**PROBLEM DESCRIPTION:**
Word for word, the listing below should be printed again.

** Opening DATA block **

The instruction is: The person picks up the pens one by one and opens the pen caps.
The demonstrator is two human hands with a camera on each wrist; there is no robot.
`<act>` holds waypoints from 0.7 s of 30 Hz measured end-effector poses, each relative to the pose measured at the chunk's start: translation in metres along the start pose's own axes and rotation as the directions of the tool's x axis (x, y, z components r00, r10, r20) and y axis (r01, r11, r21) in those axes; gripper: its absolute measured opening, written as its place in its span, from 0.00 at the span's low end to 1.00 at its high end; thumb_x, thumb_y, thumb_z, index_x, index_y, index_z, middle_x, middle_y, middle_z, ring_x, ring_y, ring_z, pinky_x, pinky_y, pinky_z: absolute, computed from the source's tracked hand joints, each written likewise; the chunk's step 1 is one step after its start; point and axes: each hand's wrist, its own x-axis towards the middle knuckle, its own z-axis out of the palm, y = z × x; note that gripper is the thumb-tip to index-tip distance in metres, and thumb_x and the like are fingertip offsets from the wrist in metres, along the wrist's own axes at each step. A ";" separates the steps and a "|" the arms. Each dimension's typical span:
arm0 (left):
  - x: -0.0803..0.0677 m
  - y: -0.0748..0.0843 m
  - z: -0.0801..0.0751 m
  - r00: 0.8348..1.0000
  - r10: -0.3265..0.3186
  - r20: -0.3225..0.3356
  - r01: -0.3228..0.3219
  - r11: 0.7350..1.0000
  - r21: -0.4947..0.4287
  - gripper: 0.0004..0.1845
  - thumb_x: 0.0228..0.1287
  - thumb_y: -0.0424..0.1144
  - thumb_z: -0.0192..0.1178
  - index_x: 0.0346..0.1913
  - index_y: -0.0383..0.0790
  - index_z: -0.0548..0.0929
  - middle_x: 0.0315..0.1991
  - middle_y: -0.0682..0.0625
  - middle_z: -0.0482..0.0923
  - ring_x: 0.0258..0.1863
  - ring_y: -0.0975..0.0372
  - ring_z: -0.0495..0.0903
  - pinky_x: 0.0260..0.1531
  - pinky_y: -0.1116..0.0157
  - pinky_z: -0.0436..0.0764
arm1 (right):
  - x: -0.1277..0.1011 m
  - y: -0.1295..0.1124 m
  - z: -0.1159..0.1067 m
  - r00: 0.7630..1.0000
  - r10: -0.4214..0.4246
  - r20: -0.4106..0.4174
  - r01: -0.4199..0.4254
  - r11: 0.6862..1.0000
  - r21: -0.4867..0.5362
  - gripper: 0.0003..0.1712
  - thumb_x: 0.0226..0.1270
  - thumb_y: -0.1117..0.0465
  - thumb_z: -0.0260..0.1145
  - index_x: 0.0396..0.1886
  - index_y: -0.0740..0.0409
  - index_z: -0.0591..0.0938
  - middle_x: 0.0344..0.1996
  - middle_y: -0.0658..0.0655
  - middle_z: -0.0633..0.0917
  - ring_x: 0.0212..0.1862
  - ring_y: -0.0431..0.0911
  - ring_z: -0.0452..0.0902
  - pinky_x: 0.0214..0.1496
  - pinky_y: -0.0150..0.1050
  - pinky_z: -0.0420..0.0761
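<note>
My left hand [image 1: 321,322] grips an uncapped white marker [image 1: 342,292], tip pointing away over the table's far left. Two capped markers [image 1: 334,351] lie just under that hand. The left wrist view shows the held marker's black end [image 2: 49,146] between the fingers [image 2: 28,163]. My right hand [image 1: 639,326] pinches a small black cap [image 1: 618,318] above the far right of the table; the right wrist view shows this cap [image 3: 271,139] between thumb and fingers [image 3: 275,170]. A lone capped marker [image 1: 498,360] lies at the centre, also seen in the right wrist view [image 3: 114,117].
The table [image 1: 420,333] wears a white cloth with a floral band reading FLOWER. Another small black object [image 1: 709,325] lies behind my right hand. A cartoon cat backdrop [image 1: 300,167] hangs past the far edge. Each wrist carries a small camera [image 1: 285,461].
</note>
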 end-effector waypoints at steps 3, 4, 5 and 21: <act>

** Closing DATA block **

**ANSWER FOR THE TASK:**
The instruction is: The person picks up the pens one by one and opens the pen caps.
The demonstrator is two human hands with a camera on each wrist; there is no robot.
`<act>` holds waypoints from 0.7 s of 30 Hz measured end-effector poses, each relative to the pose measured at the chunk's start: translation in metres along the start pose's own axes and rotation as the directions of the tool's x axis (x, y, z components r00, r10, r20) and y axis (r01, r11, r21) in those axes; gripper: its absolute measured opening, written as its place in its span, from 0.00 at the span's low end to 1.00 at its high end; thumb_x, thumb_y, thumb_z, index_x, index_y, index_z, middle_x, middle_y, middle_z, ring_x, ring_y, ring_z, pinky_x, pinky_y, pinky_z: absolute, computed from the source's tracked hand joints, each written likewise; the chunk's step 1 is one step after its start; point and axes: each hand's wrist, its own x-axis towards the middle knuckle, its own z-axis out of the palm, y = z × x; note that gripper is the thumb-tip to index-tip distance in metres, and thumb_x and the like are fingertip offsets from the wrist in metres, along the wrist's own axes at each step. A ";" separates the steps and a "|" the arms. Each dimension's typical span:
arm0 (left):
  - x: -0.0803..0.0677 m
  - y: -0.0748..0.0843 m
  - z: -0.0801..0.0751 m
  - r00: 0.8348..1.0000
  - r10: -0.3265..0.3186
  - r20: -0.3225..0.3356
  - r01: -0.3228..0.3219
  - r11: 0.7350..1.0000
  - r21: -0.4947..0.4287
  - gripper: 0.0004..0.1845
  - thumb_x: 0.0228..0.1287
  - thumb_y: -0.0424..0.1144
  - thumb_z: -0.0192..0.1178
  - index_x: 0.0346..0.1913
  - index_y: -0.0383..0.0790
  - index_z: -0.0548..0.0929
  - middle_x: 0.0315..0.1991
  - middle_y: -0.0682..0.0625
  - middle_z: -0.0482..0.0923
  - ring_x: 0.0258..0.1863
  - ring_y: -0.0975..0.0372
  - ring_z: -0.0495..0.0903
  - pinky_x: 0.0260..0.1531
  - pinky_y: -0.1116..0.0157
  - pinky_z: -0.0436..0.0764
arm1 (right):
  - x: -0.1277..0.1011 m
  - y: -0.1295..0.1124 m
  - z: -0.1159..0.1067 m
  - r00: 0.7630..1.0000
  - r10: -0.4214..0.4246
  - r20: -0.4106..0.4174
  - r01: -0.4199..0.4254
  - r11: 0.6862..1.0000
  - r21: -0.4867..0.5362
  - gripper: 0.0003..0.1712
  - thumb_x: 0.0226..0.1270
  - thumb_y: -0.1117..0.0465
  - thumb_z: -0.0260..0.1145
  - index_x: 0.0396..0.1886
  - index_y: -0.0740..0.0409
  - index_z: -0.0591..0.0938
  - middle_x: 0.0344..0.1996
  - middle_y: -0.0658..0.0655
  - middle_z: -0.0633..0.0917
  - ring_x: 0.0212..0.1862
  - ring_y: -0.0431..0.0911
  - ring_z: -0.0452..0.0902
  - pinky_x: 0.0214..0.1496
  - pinky_y: -0.0150..0.1050
  - pinky_z: -0.0420..0.0761
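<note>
My left hand [image 1: 321,322] grips an uncapped white marker [image 1: 342,292], tip pointing away over the table's far left. Two capped markers [image 1: 334,351] lie just under that hand. The left wrist view shows the held marker's black end [image 2: 49,146] between the fingers [image 2: 28,163]. My right hand [image 1: 639,326] pinches a small black cap [image 1: 618,318] above the far right of the table; the right wrist view shows this cap [image 3: 271,139] between thumb and fingers [image 3: 275,170]. A lone capped marker [image 1: 498,360] lies at the centre, also seen in the right wrist view [image 3: 114,117].
The table [image 1: 420,333] wears a white cloth with a floral band reading FLOWER. Another small black object [image 1: 709,325] lies behind my right hand. A cartoon cat backdrop [image 1: 300,167] hangs past the far edge. Each wrist carries a small camera [image 1: 285,461].
</note>
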 end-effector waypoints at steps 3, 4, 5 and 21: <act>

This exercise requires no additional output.